Rapid and accurate identification of bacterial colonies is important in providing high-quality patient care. It is important for clinicians to know the name of bacteria or fungi that grow from their patients’ specimens to assist in making diagnoses and to decide if and how to treat their patients. Further, if not properly handled, bacterial colonies such as Neisseria meningitidis (often referred to as meningococcus) and the Brucella species pose an exposure risk to personnel working in clinical laboratories.
With the introduction of matrix-assisted laser desorption ionization-time of flight mass spectrometry (a.k.a., MALDI-TOF MS), laboratories can rapidly identify a wide range of bacteria, including those that pose a risk if incorrectly handled. Once identified, bacteria can be inactivated using tube-based protein extraction preparatory or direct colony testing. While both methods aid in the deactivation of hazardous bacteria, Mayo Clinic researchers conducted a study to determine the most practical solution to work with potentially hazardous bacteria in the era of MALDI-TOF MS.

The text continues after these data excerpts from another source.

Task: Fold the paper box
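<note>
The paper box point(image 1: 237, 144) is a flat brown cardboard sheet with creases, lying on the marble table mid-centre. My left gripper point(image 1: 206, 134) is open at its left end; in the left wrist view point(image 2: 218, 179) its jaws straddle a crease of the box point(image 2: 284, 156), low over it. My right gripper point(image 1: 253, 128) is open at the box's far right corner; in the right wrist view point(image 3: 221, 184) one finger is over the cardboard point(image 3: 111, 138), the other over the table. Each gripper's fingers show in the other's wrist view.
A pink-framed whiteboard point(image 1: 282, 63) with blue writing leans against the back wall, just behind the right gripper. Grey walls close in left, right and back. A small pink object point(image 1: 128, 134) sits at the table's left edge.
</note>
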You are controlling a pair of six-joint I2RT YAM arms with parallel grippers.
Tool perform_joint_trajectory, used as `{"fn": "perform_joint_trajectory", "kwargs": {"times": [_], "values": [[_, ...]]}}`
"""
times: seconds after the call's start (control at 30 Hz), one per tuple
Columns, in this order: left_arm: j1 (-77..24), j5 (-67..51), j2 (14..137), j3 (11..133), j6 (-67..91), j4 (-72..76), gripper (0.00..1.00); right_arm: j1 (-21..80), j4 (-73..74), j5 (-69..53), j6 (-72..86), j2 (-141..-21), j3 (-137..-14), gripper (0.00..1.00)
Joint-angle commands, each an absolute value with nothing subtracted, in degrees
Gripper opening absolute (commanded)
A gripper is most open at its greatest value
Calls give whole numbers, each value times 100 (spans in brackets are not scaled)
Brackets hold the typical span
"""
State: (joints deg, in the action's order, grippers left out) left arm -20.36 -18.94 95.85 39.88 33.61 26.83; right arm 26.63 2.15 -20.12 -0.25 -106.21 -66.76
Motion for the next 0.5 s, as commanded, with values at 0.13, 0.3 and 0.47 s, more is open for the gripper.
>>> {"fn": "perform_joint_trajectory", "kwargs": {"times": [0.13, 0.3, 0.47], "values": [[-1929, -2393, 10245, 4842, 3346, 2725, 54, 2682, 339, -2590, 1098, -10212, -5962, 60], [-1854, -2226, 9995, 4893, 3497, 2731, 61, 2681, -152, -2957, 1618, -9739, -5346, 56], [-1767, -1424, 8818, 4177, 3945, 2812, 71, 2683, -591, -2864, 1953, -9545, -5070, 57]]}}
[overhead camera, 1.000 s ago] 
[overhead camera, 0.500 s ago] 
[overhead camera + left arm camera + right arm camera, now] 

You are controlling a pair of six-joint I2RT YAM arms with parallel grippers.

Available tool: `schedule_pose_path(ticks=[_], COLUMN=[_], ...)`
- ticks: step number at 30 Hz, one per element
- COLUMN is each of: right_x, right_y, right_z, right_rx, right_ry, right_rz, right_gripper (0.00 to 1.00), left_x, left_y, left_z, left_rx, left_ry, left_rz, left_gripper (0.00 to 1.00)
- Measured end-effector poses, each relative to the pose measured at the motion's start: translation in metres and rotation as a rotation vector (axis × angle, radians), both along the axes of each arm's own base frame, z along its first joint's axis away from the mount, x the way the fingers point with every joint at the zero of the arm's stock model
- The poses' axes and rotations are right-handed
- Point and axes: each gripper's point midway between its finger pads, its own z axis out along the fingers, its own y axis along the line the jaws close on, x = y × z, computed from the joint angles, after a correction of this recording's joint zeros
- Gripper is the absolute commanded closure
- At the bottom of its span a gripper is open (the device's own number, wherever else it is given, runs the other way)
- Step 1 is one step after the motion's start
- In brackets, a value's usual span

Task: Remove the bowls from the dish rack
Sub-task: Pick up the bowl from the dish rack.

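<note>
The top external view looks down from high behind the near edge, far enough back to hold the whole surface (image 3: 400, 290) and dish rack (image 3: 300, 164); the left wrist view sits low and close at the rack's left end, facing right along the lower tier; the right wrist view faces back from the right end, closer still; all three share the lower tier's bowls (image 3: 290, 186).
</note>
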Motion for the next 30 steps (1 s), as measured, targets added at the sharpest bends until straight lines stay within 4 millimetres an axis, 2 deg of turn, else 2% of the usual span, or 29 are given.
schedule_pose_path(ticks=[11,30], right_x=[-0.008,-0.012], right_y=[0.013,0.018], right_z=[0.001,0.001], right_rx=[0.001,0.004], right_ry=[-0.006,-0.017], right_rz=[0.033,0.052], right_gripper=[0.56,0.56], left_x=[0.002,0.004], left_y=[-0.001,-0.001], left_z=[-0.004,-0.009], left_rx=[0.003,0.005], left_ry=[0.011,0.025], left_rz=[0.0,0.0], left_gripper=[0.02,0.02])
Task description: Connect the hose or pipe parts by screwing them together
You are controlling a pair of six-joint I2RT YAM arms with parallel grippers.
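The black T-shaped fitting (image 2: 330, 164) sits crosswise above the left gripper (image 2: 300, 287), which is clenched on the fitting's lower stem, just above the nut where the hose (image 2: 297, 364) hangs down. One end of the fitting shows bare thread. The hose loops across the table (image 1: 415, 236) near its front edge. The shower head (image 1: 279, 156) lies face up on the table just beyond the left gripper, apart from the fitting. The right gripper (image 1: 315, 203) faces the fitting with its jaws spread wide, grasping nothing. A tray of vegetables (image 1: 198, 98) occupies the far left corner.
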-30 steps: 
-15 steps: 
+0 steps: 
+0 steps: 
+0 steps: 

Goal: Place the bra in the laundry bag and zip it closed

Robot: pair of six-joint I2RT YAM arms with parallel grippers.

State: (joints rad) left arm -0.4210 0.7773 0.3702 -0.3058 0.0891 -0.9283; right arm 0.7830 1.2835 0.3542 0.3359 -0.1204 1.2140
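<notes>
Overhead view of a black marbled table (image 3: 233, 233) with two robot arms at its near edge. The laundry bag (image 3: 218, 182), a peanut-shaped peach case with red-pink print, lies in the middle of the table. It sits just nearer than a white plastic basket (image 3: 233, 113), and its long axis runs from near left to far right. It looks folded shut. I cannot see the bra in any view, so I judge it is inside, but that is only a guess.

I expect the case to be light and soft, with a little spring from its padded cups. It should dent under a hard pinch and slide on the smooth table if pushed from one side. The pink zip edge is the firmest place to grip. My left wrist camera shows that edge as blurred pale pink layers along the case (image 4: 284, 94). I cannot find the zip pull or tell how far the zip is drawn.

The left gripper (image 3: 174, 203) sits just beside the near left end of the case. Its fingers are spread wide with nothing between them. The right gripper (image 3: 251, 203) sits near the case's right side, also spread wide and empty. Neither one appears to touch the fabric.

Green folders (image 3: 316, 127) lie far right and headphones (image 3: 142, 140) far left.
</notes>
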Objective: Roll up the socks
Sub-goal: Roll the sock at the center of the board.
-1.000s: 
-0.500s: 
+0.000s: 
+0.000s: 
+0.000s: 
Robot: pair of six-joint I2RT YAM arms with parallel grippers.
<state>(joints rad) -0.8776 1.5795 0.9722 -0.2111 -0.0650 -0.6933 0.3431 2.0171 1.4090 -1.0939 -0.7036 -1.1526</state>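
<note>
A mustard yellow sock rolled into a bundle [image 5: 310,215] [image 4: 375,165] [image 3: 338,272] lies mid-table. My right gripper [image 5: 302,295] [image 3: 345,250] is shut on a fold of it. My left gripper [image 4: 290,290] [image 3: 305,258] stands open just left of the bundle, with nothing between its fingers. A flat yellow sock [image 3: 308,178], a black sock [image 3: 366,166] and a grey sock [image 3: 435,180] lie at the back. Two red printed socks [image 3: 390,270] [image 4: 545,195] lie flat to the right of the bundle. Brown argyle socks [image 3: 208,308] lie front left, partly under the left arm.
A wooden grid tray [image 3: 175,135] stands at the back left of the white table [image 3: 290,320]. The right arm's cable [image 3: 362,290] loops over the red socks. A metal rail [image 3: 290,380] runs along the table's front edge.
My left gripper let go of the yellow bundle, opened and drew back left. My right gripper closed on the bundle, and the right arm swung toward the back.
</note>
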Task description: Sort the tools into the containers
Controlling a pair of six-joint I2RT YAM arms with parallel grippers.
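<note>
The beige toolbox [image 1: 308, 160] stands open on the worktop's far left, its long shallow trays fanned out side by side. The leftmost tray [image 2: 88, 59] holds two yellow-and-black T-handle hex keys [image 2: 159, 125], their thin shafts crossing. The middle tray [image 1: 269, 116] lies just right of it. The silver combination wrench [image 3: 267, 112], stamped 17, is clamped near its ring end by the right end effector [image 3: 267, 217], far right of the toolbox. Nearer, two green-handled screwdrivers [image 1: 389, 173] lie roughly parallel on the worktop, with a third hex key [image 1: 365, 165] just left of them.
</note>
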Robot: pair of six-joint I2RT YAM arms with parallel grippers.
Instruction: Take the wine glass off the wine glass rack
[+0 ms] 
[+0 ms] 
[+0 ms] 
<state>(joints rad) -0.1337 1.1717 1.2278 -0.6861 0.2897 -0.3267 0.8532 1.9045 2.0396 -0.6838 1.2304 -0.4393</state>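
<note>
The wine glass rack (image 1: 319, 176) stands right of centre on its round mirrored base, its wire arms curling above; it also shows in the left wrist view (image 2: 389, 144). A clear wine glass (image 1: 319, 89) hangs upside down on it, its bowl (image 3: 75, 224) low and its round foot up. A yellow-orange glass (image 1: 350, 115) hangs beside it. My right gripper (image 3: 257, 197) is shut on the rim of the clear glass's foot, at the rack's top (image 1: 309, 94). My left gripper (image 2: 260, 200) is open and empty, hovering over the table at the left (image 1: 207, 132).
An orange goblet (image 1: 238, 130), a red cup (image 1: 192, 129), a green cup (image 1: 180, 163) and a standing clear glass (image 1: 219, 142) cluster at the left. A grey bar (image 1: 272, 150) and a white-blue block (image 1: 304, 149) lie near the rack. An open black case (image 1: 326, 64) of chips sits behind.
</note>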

The study, published in the Journal of Clinical Microbiology, evaluated methods to safely work with organisms using MALDI-TOF MS. Researchers assessed bacterial inactivation times in 70 percent ethanol (EtOH) and bactericidal activities of 70 percent formic acid and MALDI-TOF MS matrix.
According to Robin Patel, M.D., first author on this paper, MALDI-TOF MS is optimal for bacterial identification. Dr. Patel is a Consultant in the Clinical Microbiology and Infectious Diseases Laboratories at Mayo Clinic and Chair of the Division of Clinical Microbiology.
“MALDI-TOF MS is a proteomic method that allows fast, accurate, and inexpensive identification of a wide range of bacteria and fungi. Over the past four years, this technology has become our go-to method for identifying most of these organisms in Mayo Clinic’s clinical microbiology laboratory,” says Dr. Patel.
While tube-based protein extraction performed in a biological safety cabinet (BSC) allows for bacterial identification, it requires clear, defined steps to ensure successful identification—often resulting in additional costs and decreased turnaround time. According to Dr. Patel, when this technology was originally developed, formal protein extraction or the so-called “tube-based protein extraction” method was standard. It involves a few steps, including centrifugation.
Alternatively, direct colony testing allows Mayo Clinic to test directly without much manipulation. By adding one step where technicians treat the colony on the plate with a small amount of formic acid, the laboratory can generally attain results equivalent to tube-based protein extraction.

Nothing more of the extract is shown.